Based on trials of masks in community settings (i.e. where some people are encouraged to mask and some are not), they conclude that there is little overall evidence to suggest that encouraging masking works to reduce incidence. Basically, these community-based studies generally do not show lower flu or COVID-19 infection rates when masks are used.

Some people were very upset with this conclusion, although there is general agreement that Cochrane Reviews represent a high standard of quality. What I would say is that the findings are true but deserve context.

Mandating or encouraging masks in a community setting does not seem to have measurable impacts on COVID-19. A big part of this is likely about adherence. That’s not to dismiss this — the real world is the real world, so this is definitely the answer to the question What would happen if we mandated masks? (Answer: nothing.)

It’s not necessarily the answer to the question of whether you could lower your own illness risk by constantly wearing a well-fitting N95 mask at all times when around other people. Based on our understanding of the physical impact of masks, probably you could. This may have some downsides (for you personally), and it’s worth weighing those against your personal risk of illness.

I heard the COVID state of emergency is ending. What does that mean?

This has implications for the powers of the executive branch. Most of this isn’t likely to be super-visible to people on the ground, at least not in the short term. One change that does matter broadly is the link between the Medicaid continuous enrollment program and the end of the COVID emergency. More detail on this is here.
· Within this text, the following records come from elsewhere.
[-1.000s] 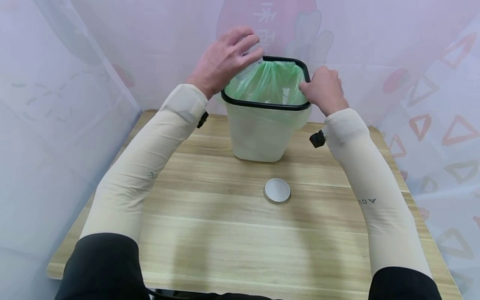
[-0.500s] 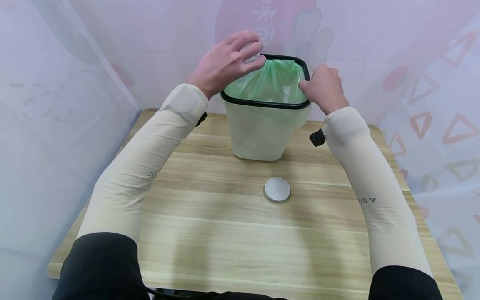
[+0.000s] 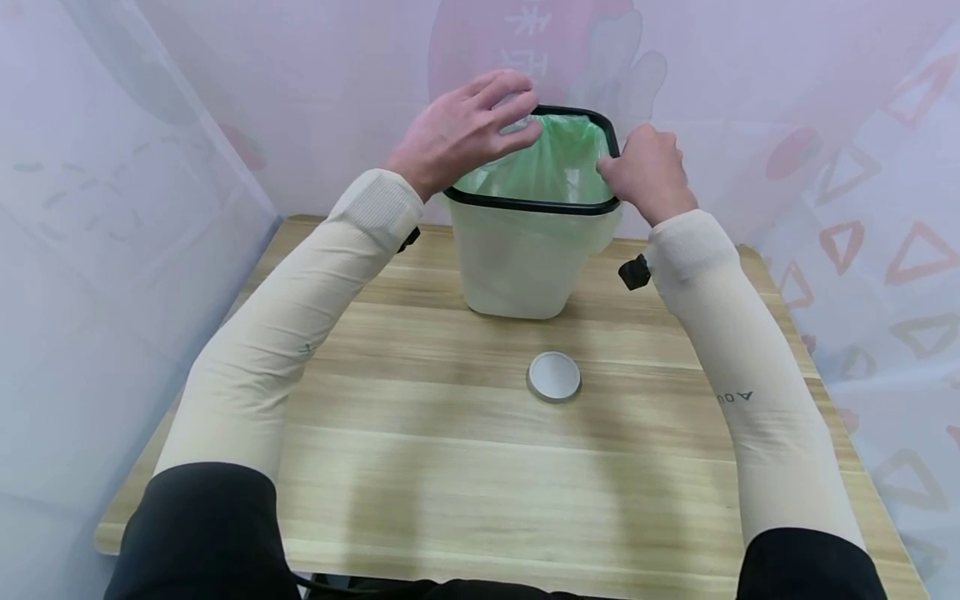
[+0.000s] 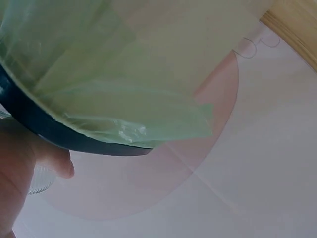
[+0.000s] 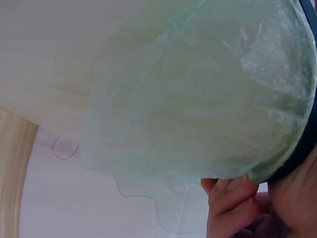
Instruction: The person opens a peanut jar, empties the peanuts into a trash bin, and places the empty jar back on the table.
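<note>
My left hand (image 3: 476,129) is over the back left of a whitish bin (image 3: 517,267), its fingers curled around a clear ribbed container (image 4: 42,179). Most of that container is hidden by the hand; it shows below the fingers in the left wrist view. Inside the bin hangs a green plastic bag (image 3: 566,154), held under a black rim (image 3: 525,205). My right hand (image 3: 651,173) grips the rim at the right side, thumb over the inner edge. In the right wrist view, its curled fingers (image 5: 230,203) lie under the bag's overhanging edge.
A flat round grey lid (image 3: 554,376) lies on the wooden table (image 3: 480,467), in front of the bin. Printed cloth walls (image 3: 337,108) enclose the table at the back and both sides.
My left hand has moved slightly down and to the right over the bin, with the clear container still in it. My right hand stays on the rim.
</note>
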Demonstrator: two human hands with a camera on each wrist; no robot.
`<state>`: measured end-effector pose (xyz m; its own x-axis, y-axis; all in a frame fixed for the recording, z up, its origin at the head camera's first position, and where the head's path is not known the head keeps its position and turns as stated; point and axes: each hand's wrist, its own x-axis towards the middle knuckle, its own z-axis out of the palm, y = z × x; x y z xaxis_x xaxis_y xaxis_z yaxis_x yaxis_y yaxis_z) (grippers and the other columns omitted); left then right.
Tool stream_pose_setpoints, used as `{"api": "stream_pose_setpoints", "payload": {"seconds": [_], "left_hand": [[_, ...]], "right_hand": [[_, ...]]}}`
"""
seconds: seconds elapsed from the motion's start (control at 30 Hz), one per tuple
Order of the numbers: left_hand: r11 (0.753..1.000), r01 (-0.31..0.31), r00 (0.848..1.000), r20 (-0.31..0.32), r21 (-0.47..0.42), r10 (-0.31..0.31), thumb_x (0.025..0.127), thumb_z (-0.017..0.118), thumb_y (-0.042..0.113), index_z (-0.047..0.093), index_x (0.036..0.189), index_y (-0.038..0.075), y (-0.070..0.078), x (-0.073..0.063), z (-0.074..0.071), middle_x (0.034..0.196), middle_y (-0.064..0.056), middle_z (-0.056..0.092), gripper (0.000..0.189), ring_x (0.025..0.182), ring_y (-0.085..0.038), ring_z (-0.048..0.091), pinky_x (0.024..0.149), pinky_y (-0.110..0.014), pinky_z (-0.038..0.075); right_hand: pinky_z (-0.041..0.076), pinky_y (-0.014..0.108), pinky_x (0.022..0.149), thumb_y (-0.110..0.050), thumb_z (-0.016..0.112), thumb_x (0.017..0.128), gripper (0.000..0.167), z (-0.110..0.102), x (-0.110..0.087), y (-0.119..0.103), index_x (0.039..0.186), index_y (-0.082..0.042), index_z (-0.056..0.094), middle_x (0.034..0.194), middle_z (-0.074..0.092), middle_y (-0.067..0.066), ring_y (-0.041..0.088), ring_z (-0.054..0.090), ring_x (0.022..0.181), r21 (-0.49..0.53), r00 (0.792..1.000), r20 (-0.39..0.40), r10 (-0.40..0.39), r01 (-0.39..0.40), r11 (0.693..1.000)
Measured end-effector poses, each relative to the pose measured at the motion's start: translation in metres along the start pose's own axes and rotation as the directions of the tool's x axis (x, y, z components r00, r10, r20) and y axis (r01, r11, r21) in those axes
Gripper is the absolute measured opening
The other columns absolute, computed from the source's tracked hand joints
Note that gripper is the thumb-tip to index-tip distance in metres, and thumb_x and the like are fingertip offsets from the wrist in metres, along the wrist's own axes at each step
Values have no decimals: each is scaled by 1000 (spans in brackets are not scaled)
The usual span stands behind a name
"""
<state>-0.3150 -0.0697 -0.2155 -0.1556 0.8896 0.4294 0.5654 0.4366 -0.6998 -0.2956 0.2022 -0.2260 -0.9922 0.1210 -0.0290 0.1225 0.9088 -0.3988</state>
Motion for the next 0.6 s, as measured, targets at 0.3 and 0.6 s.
{"api": "stream_pose_setpoints", "payload": {"seconds": [0.3,0.6], "left_hand": [[996,61,998,0,-61,-61,103,38,-19,61,134,8,0,-4,-1,144,-17,61,47,139,-34,54,125,-39,41],[984,158,987,-30,-88,-161,102,28,-18,56,137,5,-2,-7,1,139,-18,61,51,134,-36,56,122,-39,45]], "right_hand": [[50,34,58,-35,51,103,34,1,0,-1,80,-10,48,72,47,3,25,55,67,6,1000,1,-4,4,1000],[49,34,56,-34,50,102,32,3,0,0,81,-10,49,74,49,4,26,55,66,12,1000,-3,-10,10,1000]]}}
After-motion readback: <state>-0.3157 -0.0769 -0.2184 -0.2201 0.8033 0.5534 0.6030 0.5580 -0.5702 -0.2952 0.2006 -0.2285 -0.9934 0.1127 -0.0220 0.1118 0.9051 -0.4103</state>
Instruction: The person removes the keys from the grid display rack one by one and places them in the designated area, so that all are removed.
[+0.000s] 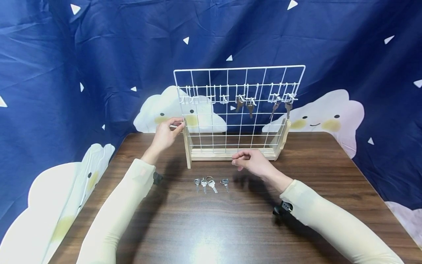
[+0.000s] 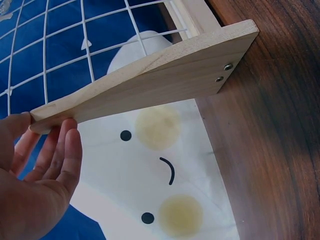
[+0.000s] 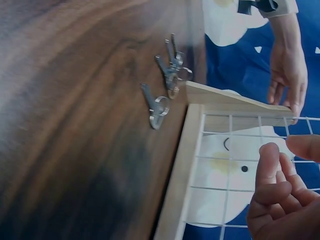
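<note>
A white wire grid (image 1: 217, 124) stands on a wooden base (image 1: 211, 157) with wooden side supports. My left hand (image 1: 168, 132) pinches the upper end of the left side support (image 2: 135, 82) between thumb and fingers. In front of the grid's lower part, my right hand (image 1: 252, 161) hovers with fingers loosely bent; thumb and index fingertip are apart with nothing between them in the right wrist view. Several silver keys (image 1: 211, 184) with rings lie on the table before the base. Other keys (image 1: 250, 108) hang from white hooks (image 1: 224, 99) on the grid's middle and right.
The brown wooden table (image 1: 204, 227) extends around the rack. Behind it hangs a dark blue cloth (image 1: 132, 55) with white triangles and smiling clouds. Hooks on the grid's left part carry no keys.
</note>
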A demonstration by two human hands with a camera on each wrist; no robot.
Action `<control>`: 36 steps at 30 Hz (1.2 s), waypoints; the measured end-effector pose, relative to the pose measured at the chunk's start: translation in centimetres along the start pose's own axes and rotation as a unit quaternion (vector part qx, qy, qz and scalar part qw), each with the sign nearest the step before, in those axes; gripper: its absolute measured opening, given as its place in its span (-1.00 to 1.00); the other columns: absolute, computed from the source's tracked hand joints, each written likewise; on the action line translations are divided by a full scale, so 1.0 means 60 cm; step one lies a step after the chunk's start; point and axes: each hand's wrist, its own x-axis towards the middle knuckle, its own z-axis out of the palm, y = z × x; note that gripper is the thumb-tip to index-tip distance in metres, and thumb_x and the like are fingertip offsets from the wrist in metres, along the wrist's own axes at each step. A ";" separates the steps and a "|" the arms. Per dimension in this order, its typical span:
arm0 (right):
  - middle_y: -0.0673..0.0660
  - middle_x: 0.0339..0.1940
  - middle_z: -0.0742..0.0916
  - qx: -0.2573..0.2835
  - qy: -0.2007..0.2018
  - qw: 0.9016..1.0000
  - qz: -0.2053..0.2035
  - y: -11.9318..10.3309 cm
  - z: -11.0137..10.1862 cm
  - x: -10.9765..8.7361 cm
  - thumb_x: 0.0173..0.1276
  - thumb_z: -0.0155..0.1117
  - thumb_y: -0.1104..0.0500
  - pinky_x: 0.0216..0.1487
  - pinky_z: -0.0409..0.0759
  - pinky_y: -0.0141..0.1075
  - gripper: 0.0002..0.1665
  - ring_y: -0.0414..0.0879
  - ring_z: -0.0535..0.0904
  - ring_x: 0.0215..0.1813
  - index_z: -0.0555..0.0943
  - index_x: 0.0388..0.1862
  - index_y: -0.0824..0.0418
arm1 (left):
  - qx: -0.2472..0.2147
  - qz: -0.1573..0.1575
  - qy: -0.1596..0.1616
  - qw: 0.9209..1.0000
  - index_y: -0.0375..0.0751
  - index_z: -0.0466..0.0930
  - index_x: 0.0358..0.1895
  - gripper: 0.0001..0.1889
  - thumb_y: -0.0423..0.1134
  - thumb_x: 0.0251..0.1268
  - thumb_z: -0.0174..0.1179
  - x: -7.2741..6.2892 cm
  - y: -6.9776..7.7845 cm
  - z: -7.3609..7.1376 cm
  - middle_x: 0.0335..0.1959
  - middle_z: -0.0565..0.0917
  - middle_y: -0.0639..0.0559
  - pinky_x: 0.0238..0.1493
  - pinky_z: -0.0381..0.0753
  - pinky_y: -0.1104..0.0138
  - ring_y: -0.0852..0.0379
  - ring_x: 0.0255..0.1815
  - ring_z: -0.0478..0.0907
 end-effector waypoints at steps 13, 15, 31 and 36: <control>0.03 -0.36 0.80 0.002 0.050 0.998 -0.036 -0.043 -0.023 0.008 0.33 0.39 0.18 -0.29 0.71 -0.33 -0.70 -0.09 0.72 -0.39 0.67 -0.03 0.32 | 0.006 -0.001 -0.003 1.000 -0.24 0.63 0.15 -0.67 -0.17 0.42 0.24 -0.001 0.005 -0.002 -0.04 0.76 -0.25 -0.03 0.77 0.08 -0.17 -0.06 0.76; 0.00 -0.35 0.80 -0.008 0.057 0.998 -0.041 -0.049 -0.026 0.009 0.33 0.40 0.17 -0.33 0.68 -0.34 -0.72 -0.05 0.74 -0.37 0.68 -0.04 0.27 | 0.007 0.000 -0.003 1.000 -0.23 0.63 0.15 -0.67 -0.17 0.41 0.24 -0.001 0.005 -0.002 -0.04 0.76 -0.25 -0.02 0.76 0.08 -0.17 -0.06 0.76; -0.16 -0.42 0.75 -0.008 0.091 0.995 -0.043 -0.095 -0.047 0.017 0.35 0.39 0.03 -0.52 0.45 -0.47 -0.70 -0.14 0.74 -0.36 0.66 -0.02 0.13 | -0.004 0.003 -0.005 1.000 -0.24 0.63 0.15 -0.67 -0.19 0.41 0.25 0.000 0.003 -0.002 -0.05 0.75 -0.26 -0.05 0.77 0.09 -0.18 -0.08 0.76; -0.19 -0.41 0.75 0.010 0.101 0.993 -0.057 -0.105 -0.052 0.020 0.35 0.39 0.02 -0.48 0.51 -0.45 -0.69 -0.20 0.71 -0.39 0.65 -0.02 0.15 | -0.005 0.005 -0.002 1.000 -0.24 0.64 0.14 -0.67 -0.19 0.41 0.25 0.000 -0.001 -0.001 -0.05 0.76 -0.26 -0.04 0.77 0.10 -0.17 -0.09 0.76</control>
Bottom line: should I still be taking COVID precautions, and which ones?

One concrete answer: boosters for older people, vaccinations (or boosters) for pregnant people, and vaccination for babies at six months if they haven’t had COVID yet.

I also want to acknowledge:

  • For some people, their school or child care center still has COVID-specific policies that make getting COVID very disruptive. Despite CDC guidelines generally updating away from these, it is a challenge for working parents when it is still part of the protocol.
  • For people whose children are immunocompromised or under six months (and can’t be vaccinated yet), the need for precautions may remain. This is as much about other illnesses at this point as it is about COVID, but it is a reality that remains more front-of-mind than it has been in the past.

Going forward, different people are going to make different choices about risks. In case it is useful, I have two thoughts to frame your thinking.

First: for the vast majority of people, COVID-19 illness at this point will present like a standard respiratory virus. That doesn’t mean you want to court it! No one likes to be sick. But treating it very differently than you treat colds or the flu isn’t well backed-up by the evidence.

Second: whatever precautions you plan to take now should be ones you are comfortable with indefinitely, since you should not expect the situation to change.

One legacy of the past three years is continued fear of COVID, especially for people who have been extremely cautious. It may be difficult to break out of this and to put COVID in a broader context, but it may be time to do so.